> _Supplied data_:
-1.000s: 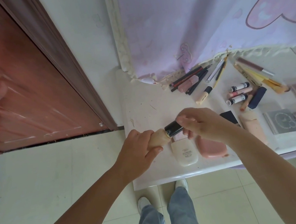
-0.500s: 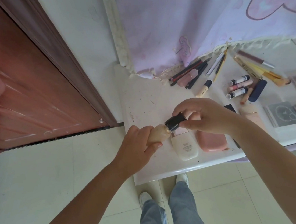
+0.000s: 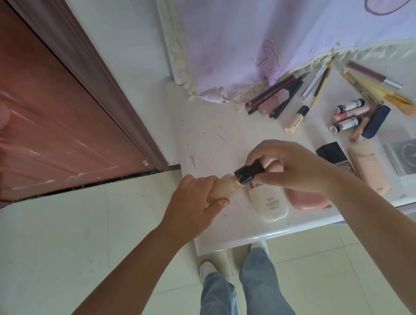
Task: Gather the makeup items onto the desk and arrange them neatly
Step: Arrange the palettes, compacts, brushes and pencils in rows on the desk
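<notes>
A beige foundation bottle point(image 3: 224, 187) with a black cap point(image 3: 249, 173) is held over the left part of the white desk point(image 3: 207, 137). My left hand point(image 3: 194, 205) grips its body; my right hand point(image 3: 290, 166) pinches the cap. Beneath them lie a cream tube point(image 3: 269, 203) and a pink case point(image 3: 309, 200). Farther right sit a black compact point(image 3: 331, 153), a peach bottle point(image 3: 368, 168) and a silver palette point(image 3: 412, 159). Pencils and a pink tube point(image 3: 273, 97), a concealer stick point(image 3: 296, 119), small lip tubes point(image 3: 348, 114), a navy case point(image 3: 375, 121) and gold pens point(image 3: 374, 91) lie at the back.
A pink curtain point(image 3: 277, 21) hangs over the desk's far side. A reddish wooden door point(image 3: 30, 112) stands to the left, with tiled floor point(image 3: 69, 236) below. My legs and white shoes point(image 3: 208, 270) are at the desk's front edge.
Both hands keep hold of the bottle and cap; my right fingers have shifted slightly around the cap. The view has tilted a little.
</notes>
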The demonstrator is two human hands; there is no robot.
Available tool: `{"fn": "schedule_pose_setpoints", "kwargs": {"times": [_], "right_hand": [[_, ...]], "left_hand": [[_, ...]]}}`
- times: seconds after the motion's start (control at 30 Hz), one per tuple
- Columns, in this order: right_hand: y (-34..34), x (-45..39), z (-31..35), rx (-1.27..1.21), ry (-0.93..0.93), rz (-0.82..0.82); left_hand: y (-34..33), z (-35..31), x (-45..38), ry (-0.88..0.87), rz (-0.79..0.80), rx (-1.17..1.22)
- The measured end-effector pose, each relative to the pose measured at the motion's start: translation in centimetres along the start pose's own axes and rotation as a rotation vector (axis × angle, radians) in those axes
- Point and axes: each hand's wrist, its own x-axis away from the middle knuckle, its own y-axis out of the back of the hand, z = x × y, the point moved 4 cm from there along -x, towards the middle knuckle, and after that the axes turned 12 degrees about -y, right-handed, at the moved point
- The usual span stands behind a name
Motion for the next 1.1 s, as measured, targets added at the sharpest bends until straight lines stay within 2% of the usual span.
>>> {"fn": "schedule_pose_setpoints", "kwargs": {"times": [0.07,0.2,0.33,0.43,0.53,0.83,0.93,1.0,1.1], "right_hand": [[-0.4,0.1,-0.3,-0.031,0.017,0.031],[-1.4,-0.6,-1.1,-0.104,-0.183,0.102],[-1.3,-0.8,-0.7,-0.017,-0.081,-0.007],[-1.1,-0.4,-0.7,-0.129,0.008,-0.072],[-1.4,-0.3,-1.2,-0.331,-0.066,-0.028],[-1.8,-0.6,-1.2,-0.263,-0.096,-0.036],[-1.7,-0.3,-1.6,-0.314,-0.095,-0.072],[-1.4,0.1,-2.1,-0.334,-0.103,-0.152],[-1.2,1.0,-3.7,-0.285,-0.165,-0.372]], "left_hand": [[0.4,0.2,0.1,-0.021,-0.016,-0.058],[1.1,-0.1,0.2,-0.072,-0.05,-0.175],[1.8,-0.8,0.2,-0.106,-0.026,-0.316],[2.2,-0.8,0.2,-0.096,-0.071,-0.34],[2.0,-0.6,0.2,-0.087,-0.069,-0.34],[0.4,0.1,0.7,-0.065,-0.05,-0.268],[-0.3,0.6,0.7,0.002,-0.07,-0.163],[-0.9,1.0,0.8,0.044,-0.11,-0.07],[-1.8,1.3,0.8,0.133,-0.165,0.146]]}}
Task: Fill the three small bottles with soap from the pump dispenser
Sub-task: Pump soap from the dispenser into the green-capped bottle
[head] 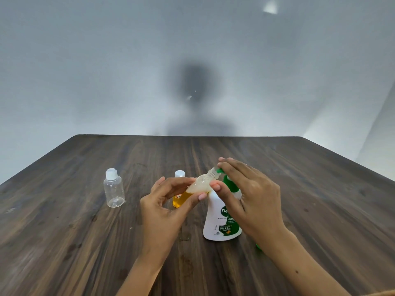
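Observation:
My left hand grips a small uncapped bottle, tilted with its open neck up against the green spout of the pump dispenser. Pale foamy soap and some orange soap sit in that bottle. My right hand lies with straight fingers on the green pump head, thumb touching the small bottle. Behind my left hand stands a second small bottle with a white cap, mostly hidden. A third small bottle, clear, empty and capped, stands upright to the left.
Everything rests on a dark wooden table that ends at a pale grey wall. A small green thing peeks out on the table from under my right wrist.

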`<state>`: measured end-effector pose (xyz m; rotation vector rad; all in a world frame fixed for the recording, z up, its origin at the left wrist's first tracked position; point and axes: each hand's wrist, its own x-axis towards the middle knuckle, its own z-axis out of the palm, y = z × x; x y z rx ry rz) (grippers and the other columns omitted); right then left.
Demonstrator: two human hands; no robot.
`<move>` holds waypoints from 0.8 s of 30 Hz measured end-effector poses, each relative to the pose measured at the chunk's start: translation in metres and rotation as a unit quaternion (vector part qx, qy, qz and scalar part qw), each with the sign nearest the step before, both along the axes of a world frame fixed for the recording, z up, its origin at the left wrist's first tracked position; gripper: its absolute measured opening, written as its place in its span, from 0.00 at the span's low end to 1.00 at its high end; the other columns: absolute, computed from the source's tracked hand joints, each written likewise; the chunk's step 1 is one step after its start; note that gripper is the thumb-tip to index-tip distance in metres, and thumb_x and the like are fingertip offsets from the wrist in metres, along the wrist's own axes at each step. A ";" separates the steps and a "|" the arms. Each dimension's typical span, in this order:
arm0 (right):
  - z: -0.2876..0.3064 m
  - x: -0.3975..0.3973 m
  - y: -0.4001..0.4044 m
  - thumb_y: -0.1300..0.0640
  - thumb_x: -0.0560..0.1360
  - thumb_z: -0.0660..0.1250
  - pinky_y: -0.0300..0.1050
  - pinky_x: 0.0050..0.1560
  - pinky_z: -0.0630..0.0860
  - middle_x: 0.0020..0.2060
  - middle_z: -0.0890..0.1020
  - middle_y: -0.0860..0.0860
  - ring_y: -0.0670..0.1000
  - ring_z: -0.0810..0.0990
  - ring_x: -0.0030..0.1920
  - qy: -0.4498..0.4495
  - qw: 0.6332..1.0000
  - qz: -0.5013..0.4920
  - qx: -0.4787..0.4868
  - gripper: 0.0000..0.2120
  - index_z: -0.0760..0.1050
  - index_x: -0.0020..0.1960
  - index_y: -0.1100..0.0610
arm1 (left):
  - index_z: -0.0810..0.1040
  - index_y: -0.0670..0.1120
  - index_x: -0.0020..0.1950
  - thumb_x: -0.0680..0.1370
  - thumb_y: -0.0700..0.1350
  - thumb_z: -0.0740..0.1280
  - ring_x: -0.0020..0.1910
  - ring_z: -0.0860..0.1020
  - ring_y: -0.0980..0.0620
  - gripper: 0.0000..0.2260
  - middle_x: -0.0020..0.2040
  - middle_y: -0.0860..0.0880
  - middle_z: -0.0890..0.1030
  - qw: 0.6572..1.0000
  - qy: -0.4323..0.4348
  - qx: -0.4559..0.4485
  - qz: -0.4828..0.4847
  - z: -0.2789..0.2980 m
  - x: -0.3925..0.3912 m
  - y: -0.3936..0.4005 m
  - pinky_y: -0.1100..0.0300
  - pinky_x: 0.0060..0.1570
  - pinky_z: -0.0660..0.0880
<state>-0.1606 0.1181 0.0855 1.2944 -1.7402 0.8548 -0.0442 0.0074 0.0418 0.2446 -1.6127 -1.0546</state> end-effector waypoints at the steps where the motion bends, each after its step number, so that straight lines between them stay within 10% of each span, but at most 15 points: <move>1: 0.000 0.000 0.000 0.34 0.79 0.46 0.39 0.53 0.70 0.51 0.84 0.51 0.51 0.83 0.51 0.002 1.000 0.001 -0.002 0.35 0.82 0.53 0.58 | 0.83 0.54 0.50 0.66 0.55 0.77 0.50 0.84 0.53 0.14 0.46 0.56 0.85 1.000 0.000 0.000 0.002 0.000 0.000 0.000 0.35 0.61 0.72; 24: 0.000 -0.002 -0.001 0.33 0.78 0.47 0.40 0.52 0.72 0.52 0.83 0.51 0.51 0.82 0.51 0.004 1.000 0.006 -0.003 0.35 0.82 0.53 0.58 | 0.82 0.54 0.50 0.66 0.55 0.76 0.49 0.83 0.55 0.14 0.46 0.58 0.85 1.000 -0.003 -0.004 0.007 0.000 0.001 0.002 0.34 0.61 0.71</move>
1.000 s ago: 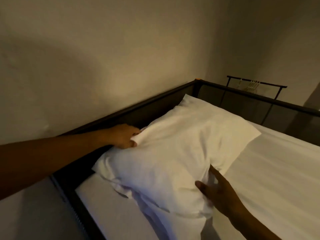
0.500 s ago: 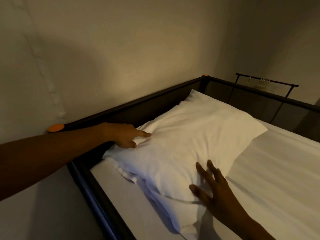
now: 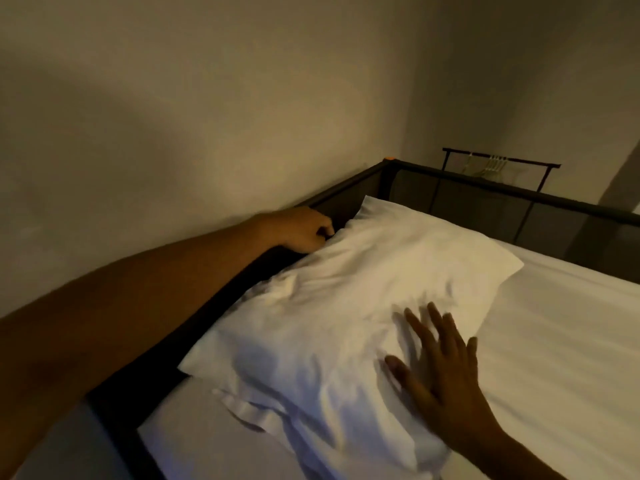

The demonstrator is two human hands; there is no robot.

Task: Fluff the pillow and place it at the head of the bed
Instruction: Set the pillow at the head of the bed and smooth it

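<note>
From the head camera: the white pillow (image 3: pixel 346 306) is lying on the bed (image 3: pixel 554 341), tucked into the corner against the dark frame rail (image 3: pixel 485 188). The left hand (image 3: pixel 298 230) is curling its fingers at the pillow's far edge by the rail (whether it is pinching fabric, I cannot tell). The right hand (image 3: pixel 440 368) is lying open, fingers spread flat on the pillow's near side.
</note>
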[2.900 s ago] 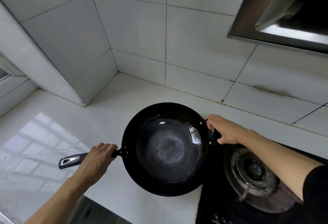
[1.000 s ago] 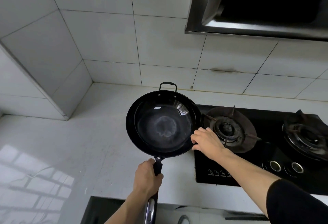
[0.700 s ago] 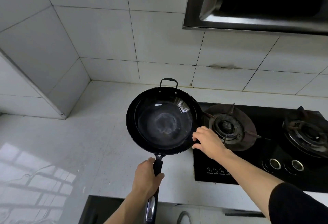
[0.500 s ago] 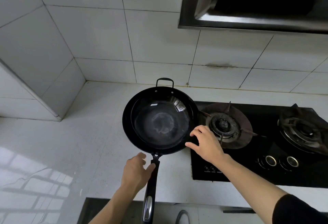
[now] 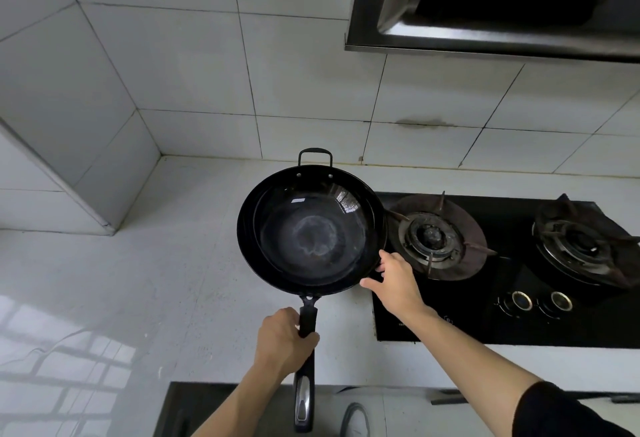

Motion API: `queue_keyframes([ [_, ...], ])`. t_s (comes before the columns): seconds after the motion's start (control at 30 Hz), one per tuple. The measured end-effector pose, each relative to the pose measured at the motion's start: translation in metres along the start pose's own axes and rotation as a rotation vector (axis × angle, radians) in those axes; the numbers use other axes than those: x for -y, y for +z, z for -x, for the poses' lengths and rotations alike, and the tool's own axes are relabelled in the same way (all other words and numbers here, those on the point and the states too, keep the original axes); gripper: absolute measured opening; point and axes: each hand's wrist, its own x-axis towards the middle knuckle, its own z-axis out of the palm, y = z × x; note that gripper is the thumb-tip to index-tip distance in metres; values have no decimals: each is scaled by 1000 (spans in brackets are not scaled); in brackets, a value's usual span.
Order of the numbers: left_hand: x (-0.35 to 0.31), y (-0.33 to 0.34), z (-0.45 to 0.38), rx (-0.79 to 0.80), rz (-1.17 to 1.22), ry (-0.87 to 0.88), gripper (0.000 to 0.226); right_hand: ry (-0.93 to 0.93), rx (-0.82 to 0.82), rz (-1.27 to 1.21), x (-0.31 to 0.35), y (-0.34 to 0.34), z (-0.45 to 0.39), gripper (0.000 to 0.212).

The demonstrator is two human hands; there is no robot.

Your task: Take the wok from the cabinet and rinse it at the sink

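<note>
The black wok (image 5: 311, 232) sits over the white countertop (image 5: 145, 284), just left of the stove, with its small loop handle toward the wall. Its long black handle (image 5: 306, 329) points toward me. My left hand (image 5: 282, 341) grips that handle near the pan. My right hand (image 5: 393, 277) touches the wok's right rim with its fingers and thumb spread. The inside of the wok shows a pale ring at the bottom. No sink or cabinet is in view.
A black gas stove (image 5: 502, 263) with two burners and two knobs lies to the right. A range hood (image 5: 491, 3) hangs above it. Tiled walls form a corner at the back left. A shoe (image 5: 355, 417) shows on the floor below.
Half a second ago my left hand was loose beside the handle; now it grips it again. The wok has stayed beside the stove, and my right hand stays at the rim.
</note>
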Motion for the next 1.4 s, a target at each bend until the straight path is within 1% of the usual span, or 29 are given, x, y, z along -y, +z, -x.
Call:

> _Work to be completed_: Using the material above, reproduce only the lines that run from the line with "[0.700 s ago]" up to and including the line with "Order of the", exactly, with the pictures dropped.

> _Answer to this problem_:
[0.700 s ago] 
[0.500 s ago] 
[now] 

Motion API: `queue_keyframes([ [_, ...], ])`. t_s (comes before the columns): seconds after the motion's start (control at 30 Hz), one per tuple. The measured end-effector pose, each relative to the pose measured at the motion's start: translation in metres along the start pose's own axes and rotation as a rotation vector (axis × angle, radians) in those axes; the numbers use other axes than those: x for -y, y for +z, z for -x, for the poses' lengths and rotations alike, and the tool's own axes are relabelled in the same way (all other words and numbers here, those on the point and the states too, keep the original axes); gripper: absolute measured opening; point and axes: each hand's wrist, its own x-axis towards the middle knuckle, its own z-axis out of the palm, y = z × x; note that gripper is the thumb-tip to index-tip distance in metres; values have no decimals: each is scaled by 1000 (spans in brackets are not scaled); in brackets, a value's usual span.
Order of the numbers: left_hand: x (-0.35 to 0.31), y (-0.33 to 0.34), z (-0.45 to 0.38), rx (-0.79 to 0.80), rz (-1.17 to 1.22), ry (-0.87 to 0.88), gripper (0.000 to 0.226); right_hand: ry (-0.93 to 0.93), rx (-0.82 to 0.82), rz (-1.27 to 1.21), x (-0.31 to 0.35), y (-0.34 to 0.34), z (-0.45 to 0.39), gripper (0.000 to 0.212).

For this exercise, nothing more remains to be done.